Proceedings, annual meeting, Electron Microscopy Society of America ◽

10.1017/s0424820100061847 ◽

1967 ◽

Vol 25 ◽

pp. 366-367

Author(s):

D. M. Davies ◽

R. Kemner ◽

E. F. Fullam

Keyword(s):

Thin Film ◽

Electron Microscope ◽

High Altitude ◽

Amyl Acetate ◽

Temperature Variations ◽

Film Forming ◽

Film Specimen ◽

Particulate Contaminants

All serious electron microscopists at one time or another have been concerned with the cleanliness and freedom from artifacts of thin film specimen support substrates. This is particularly important where there are relatively few particles of a sample to be found for study, as in the case of micrometeorite collections.

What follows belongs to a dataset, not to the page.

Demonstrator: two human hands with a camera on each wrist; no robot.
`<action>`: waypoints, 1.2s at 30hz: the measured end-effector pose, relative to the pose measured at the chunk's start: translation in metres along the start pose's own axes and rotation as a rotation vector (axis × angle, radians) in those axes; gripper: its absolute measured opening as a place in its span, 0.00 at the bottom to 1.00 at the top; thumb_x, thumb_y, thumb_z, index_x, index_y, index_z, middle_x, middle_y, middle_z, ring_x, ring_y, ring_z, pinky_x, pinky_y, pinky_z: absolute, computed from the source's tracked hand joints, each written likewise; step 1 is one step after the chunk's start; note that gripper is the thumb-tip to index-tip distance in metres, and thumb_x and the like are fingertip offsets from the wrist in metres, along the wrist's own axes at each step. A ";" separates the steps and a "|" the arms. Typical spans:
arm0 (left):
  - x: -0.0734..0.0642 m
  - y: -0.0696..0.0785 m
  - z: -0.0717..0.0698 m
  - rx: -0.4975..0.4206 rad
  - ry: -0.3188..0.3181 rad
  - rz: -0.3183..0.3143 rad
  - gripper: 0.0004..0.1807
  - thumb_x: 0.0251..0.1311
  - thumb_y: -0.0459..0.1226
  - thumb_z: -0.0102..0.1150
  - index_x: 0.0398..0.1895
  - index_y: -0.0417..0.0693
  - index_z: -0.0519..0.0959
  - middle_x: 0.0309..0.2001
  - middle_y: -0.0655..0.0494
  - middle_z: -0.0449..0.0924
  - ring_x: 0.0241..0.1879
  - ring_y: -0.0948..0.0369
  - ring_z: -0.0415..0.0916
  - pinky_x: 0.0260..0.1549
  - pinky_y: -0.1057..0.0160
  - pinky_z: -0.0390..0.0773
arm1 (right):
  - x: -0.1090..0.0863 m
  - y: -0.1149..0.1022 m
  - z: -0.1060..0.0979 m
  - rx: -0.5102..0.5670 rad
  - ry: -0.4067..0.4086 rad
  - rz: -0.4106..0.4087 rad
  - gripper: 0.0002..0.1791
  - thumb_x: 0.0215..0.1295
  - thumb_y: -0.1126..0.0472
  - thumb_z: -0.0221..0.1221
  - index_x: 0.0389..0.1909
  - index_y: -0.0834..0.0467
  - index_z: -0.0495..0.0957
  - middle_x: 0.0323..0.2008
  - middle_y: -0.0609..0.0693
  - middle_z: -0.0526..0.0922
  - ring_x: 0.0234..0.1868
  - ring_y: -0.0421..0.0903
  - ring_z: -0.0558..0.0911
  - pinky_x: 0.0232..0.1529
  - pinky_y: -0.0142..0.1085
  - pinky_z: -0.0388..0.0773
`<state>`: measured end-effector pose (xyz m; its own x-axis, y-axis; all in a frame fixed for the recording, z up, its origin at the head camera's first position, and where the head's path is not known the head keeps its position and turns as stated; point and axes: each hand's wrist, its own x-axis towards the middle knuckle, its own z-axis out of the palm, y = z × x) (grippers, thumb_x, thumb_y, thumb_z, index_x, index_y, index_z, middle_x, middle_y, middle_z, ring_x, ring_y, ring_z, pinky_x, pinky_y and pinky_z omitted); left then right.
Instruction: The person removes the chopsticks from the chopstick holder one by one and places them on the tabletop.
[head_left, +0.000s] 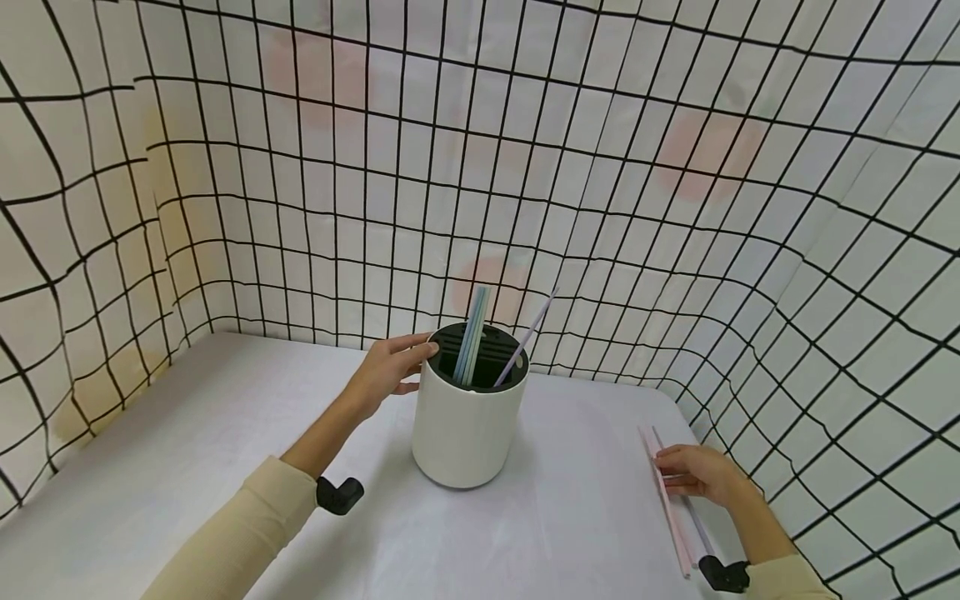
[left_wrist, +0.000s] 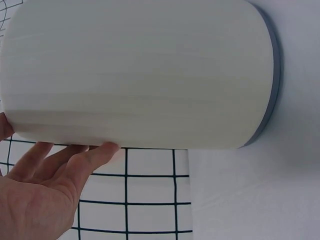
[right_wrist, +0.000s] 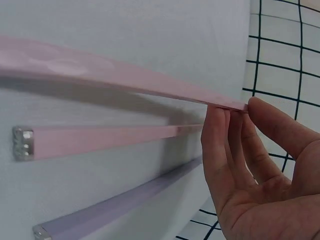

For the deposition of such celestial garbage through the use of balloons, rockets, and aircraft, the thin film substrates must have not only all the attributes necessary for use in the electron microscope, but also be able to withstand rather wide temperature variations at high altitude, vibration and shock inherent in the collection vehicle's operation and occasionally an unscheduled violent landing.Nitrocellulose has been selected as a film forming material that meets these requirements yet lends itself to a relatively simple clean-up procedure to remove particulate contaminants. A 1% nitrocellulose solution is prepared by dissolving “Parlodion” in redistilled amyl acetate from which all moisture has been removed.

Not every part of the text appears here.